### [REQUIREMENT]
Return all lines in the material below that contain "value".
------------------------
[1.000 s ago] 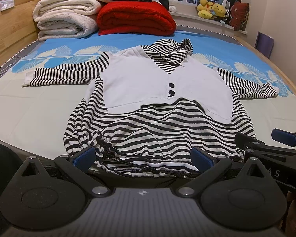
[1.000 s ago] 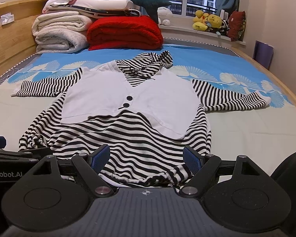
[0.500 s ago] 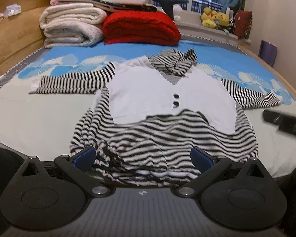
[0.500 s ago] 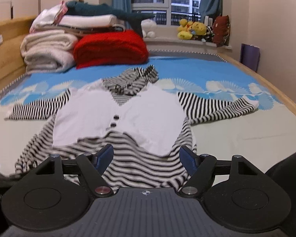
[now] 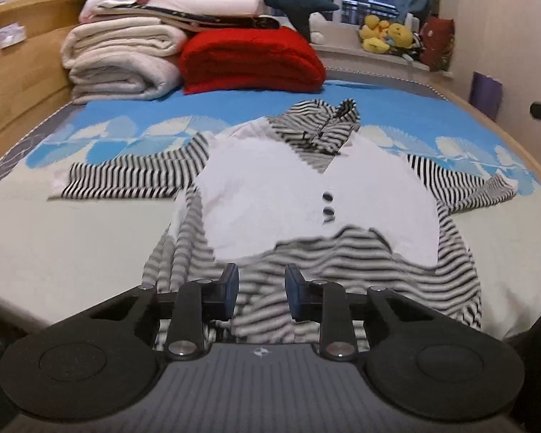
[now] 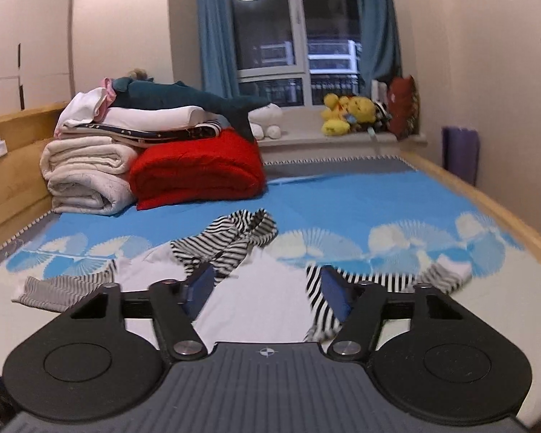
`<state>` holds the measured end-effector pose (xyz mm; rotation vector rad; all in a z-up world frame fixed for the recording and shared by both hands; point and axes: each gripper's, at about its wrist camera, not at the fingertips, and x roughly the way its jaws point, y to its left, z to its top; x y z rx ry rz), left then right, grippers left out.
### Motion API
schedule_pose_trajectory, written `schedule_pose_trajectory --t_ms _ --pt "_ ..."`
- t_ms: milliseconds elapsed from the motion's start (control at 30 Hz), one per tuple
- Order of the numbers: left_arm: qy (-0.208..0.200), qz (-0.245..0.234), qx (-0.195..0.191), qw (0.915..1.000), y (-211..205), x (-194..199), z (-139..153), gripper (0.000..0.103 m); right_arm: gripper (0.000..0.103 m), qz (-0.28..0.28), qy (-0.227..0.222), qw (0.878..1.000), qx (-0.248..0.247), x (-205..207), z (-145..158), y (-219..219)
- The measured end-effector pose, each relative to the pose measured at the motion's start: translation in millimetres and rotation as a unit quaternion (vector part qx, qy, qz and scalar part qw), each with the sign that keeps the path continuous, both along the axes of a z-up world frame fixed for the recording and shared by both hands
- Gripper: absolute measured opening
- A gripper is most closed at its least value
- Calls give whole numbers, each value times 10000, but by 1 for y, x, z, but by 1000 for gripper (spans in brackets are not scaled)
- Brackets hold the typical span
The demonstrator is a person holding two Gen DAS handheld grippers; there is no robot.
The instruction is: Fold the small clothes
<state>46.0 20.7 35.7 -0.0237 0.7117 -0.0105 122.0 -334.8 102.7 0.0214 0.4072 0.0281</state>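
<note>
A small black-and-white striped hooded top with a white vest front (image 5: 306,195) lies spread face up on the bed, sleeves out to both sides. My left gripper (image 5: 261,290) hovers over its lower hem, jaws partly closed with a gap, holding nothing. My right gripper (image 6: 267,288) is open and empty, raised above the white chest (image 6: 263,288); the hood (image 6: 231,241) lies beyond it. The garment's lower part is hidden in the right wrist view.
Folded cream blankets (image 5: 122,57) and a red blanket (image 5: 252,59) are stacked at the head of the bed. Wooden bed rails (image 6: 487,209) run along both sides. Plush toys (image 6: 346,113) sit on the windowsill. A purple object (image 6: 460,153) stands by the right wall.
Both grippers have lifted up and back from the hem. The left jaws have narrowed. The right wrist view now tilts up toward the window. The garment's hem looks bunched upward.
</note>
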Motion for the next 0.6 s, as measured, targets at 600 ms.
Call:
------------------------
### [OUTPUT FOR THIS TASK]
- A gripper is most closed at its least value
- Calls give whole numbers, each value times 10000, but by 1 for y, x, z, but by 1000 for gripper (spans in brackets are not scaled)

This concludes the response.